TASK DESCRIPTION
Go through the data and copy each line where the word "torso" shows up.

INFORMATION PROVIDED

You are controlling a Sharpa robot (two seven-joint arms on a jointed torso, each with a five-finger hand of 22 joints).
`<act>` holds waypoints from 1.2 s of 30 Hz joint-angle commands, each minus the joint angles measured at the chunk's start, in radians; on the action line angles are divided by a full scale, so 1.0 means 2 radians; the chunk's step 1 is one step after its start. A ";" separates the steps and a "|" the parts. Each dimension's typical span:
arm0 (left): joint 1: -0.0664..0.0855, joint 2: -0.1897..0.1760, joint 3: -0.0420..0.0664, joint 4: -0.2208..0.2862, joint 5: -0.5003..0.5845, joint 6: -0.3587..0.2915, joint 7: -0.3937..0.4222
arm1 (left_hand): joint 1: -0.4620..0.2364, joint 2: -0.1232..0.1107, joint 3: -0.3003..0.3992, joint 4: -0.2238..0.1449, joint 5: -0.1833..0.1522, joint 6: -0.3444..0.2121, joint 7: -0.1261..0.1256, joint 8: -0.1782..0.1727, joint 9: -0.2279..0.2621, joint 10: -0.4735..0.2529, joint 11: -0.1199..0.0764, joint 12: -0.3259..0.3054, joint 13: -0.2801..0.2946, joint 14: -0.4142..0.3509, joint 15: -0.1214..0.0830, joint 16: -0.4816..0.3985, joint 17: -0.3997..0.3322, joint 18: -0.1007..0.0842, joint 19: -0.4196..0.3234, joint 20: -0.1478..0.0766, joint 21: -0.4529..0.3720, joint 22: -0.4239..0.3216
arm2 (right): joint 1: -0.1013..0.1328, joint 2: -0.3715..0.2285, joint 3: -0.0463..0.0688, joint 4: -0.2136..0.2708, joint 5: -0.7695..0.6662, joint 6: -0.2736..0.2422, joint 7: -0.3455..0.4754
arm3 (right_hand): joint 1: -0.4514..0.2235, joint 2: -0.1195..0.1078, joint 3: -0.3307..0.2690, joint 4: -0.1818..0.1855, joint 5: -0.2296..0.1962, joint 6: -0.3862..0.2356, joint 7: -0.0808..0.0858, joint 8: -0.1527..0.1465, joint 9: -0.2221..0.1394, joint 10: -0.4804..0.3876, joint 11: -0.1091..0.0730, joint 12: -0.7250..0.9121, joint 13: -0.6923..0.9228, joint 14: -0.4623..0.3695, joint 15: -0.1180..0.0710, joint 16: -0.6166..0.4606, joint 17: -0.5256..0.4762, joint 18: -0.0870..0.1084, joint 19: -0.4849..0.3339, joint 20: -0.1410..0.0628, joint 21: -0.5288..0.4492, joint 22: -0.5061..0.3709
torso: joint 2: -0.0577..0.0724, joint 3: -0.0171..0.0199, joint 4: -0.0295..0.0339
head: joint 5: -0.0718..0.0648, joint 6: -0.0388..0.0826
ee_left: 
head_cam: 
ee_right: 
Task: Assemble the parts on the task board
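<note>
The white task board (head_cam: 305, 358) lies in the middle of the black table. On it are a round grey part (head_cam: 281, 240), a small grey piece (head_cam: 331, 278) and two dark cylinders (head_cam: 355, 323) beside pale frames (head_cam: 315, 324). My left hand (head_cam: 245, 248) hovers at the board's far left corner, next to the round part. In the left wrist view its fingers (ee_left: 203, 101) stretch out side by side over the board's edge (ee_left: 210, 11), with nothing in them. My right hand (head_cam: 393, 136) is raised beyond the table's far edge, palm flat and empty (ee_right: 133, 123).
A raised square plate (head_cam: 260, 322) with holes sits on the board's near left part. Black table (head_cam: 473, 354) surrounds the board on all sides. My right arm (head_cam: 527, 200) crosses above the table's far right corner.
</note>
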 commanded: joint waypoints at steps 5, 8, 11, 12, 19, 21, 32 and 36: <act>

RESPONSE AREA
You are controlling a Sharpa robot (two seven-joint arms on a jointed torso, each with a five-finger hand of 22 joints).
torso: joint 2: -0.0577..0.0724, joint 3: -0.0171..0.0199, joint 4: -0.0295..0.0339

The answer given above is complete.